§ **Dataset items**:
Content starts

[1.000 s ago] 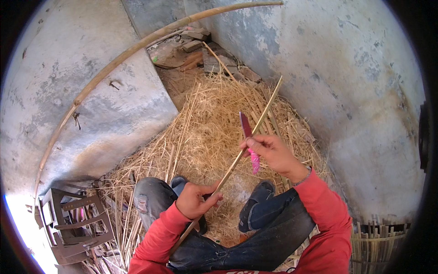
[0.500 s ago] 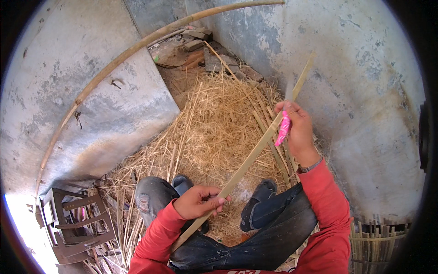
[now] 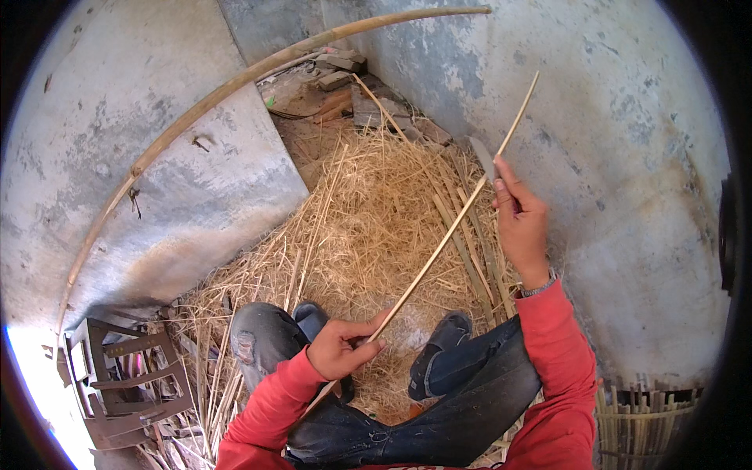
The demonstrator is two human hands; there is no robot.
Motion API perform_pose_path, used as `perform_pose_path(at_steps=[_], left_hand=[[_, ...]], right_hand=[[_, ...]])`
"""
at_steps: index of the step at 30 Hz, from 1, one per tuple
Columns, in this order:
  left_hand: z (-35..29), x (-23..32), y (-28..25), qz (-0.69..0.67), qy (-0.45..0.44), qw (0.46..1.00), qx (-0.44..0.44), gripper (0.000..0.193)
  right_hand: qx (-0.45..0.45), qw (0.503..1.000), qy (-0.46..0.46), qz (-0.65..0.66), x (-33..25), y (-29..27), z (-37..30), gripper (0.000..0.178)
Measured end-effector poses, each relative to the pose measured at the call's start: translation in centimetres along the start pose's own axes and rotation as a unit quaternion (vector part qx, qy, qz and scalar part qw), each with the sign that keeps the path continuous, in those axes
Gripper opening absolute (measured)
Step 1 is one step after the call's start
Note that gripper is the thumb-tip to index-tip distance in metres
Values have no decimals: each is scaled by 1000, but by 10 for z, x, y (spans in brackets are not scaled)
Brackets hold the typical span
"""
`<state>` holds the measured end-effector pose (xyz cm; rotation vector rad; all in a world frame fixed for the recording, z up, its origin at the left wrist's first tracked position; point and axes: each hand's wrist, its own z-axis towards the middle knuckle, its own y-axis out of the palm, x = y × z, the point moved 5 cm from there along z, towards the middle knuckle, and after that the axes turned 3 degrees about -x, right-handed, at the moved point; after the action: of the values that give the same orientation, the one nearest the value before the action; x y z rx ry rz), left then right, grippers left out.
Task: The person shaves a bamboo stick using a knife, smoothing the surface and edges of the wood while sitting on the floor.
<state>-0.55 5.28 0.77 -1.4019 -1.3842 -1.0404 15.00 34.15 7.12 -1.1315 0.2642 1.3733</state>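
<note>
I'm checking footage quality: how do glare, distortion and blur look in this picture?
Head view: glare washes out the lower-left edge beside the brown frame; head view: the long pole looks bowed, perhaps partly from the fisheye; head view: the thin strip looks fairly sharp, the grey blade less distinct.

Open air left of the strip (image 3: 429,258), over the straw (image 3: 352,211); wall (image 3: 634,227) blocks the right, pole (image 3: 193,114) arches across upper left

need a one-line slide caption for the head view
Left hand grips a pale strip; right hand holds a knife; shavings lie below.
</note>
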Motion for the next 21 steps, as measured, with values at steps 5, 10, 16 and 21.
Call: perform_pose_path(at_steps=[5, 10, 16, 21], left_hand=[[3, -4, -2, 83, 75, 992, 59, 53], [2, -6, -6, 15, 69, 992, 105, 54], [3, -11, -12, -97, 25, 992, 74, 59], [3, -12, -10, -170, 17, 985, 31, 63]], right_hand=[[-74, 983, -147, -81, -29, 22, -20, 50], [-189, 952, -222, -90, -74, 58, -73, 52], [-65, 990, -126, -3, -76, 43, -45, 41], [-38, 996, 17, 74, -34, 23, -12, 32]])
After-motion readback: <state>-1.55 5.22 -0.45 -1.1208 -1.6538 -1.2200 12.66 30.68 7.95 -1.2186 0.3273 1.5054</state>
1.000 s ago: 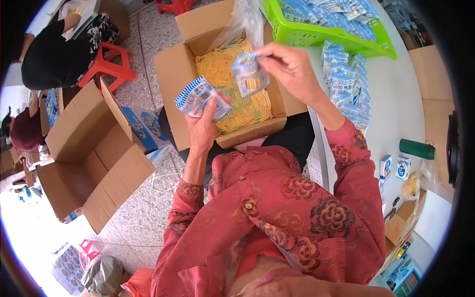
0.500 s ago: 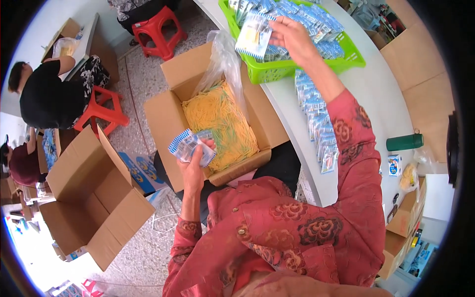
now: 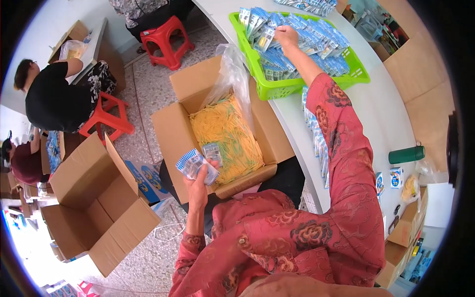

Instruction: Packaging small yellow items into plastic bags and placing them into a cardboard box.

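Left grip [image 3: 199, 184] clasps packets [image 3: 197, 164], fanned toward 12 o'clock. Right grip [image 3: 286, 35] rests on basket [image 3: 257, 69] packets; closure unclear.

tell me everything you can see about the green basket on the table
The green basket is a bright lime, plastic-looking rectangular tray with slotted walls and a thicker rim. It sits flat on the white table, near the edge beside the open cardboard box of yellow strands. It is filled with small blue-and-white packets, many leaning in rows. The right hand reaches into it and rests on the packets near its far left corner. More of the same packets lie on the table just outside it.
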Available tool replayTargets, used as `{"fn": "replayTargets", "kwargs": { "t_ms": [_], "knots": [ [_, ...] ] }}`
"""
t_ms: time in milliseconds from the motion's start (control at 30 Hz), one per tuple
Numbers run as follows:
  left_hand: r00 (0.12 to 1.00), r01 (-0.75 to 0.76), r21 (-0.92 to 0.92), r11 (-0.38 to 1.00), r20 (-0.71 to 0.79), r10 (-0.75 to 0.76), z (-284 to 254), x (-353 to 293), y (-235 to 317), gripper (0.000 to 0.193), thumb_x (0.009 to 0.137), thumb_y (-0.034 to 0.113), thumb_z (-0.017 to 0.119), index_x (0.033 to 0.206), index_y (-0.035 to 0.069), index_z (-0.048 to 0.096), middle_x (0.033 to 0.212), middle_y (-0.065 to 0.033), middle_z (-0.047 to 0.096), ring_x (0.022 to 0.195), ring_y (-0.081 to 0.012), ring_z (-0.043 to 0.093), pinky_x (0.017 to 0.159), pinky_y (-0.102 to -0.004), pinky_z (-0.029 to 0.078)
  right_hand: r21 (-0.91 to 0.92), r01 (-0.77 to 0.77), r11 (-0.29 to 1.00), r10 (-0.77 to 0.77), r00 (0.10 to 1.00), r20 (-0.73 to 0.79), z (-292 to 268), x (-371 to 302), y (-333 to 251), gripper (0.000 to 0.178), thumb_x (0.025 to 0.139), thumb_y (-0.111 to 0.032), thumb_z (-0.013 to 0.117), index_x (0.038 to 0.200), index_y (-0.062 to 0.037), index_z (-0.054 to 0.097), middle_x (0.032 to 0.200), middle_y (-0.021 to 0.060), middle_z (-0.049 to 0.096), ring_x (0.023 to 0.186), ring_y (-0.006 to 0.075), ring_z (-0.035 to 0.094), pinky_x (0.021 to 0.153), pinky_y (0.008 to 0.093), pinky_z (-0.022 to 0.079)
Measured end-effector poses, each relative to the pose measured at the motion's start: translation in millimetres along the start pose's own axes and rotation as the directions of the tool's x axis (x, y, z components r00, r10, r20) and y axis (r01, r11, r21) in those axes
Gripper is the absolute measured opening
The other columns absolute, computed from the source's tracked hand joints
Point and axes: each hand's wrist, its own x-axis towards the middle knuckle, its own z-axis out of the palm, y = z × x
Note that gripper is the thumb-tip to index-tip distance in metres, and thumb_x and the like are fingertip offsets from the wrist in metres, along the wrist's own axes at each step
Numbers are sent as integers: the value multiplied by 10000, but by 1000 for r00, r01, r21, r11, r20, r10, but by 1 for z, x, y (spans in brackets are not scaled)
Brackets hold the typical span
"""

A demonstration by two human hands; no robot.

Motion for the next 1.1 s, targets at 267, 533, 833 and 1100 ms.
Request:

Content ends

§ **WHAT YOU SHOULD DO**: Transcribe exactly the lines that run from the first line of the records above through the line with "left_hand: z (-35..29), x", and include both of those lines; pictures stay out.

§ **OUTPUT**:
[1.000 s ago] 
[0.500 s ago] 
[now] 
The demonstrator is two human hands; there is no robot.
Motion API perform_pose_path, used as `perform_pose_path(at_steps=[_], left_hand=[[_, ...]], right_hand=[[_, ...]])`
"""
at_steps: index of the step at 30 Hz, from 1, one per tuple
Columns, in this order:
  left_hand: z (-35..29), x (-23..32), y (-28..25), qz (-0.69..0.67), qy (-0.45..0.44), qw (0.46..1.00), qx (-0.44..0.44), gripper (0.000..0.193)

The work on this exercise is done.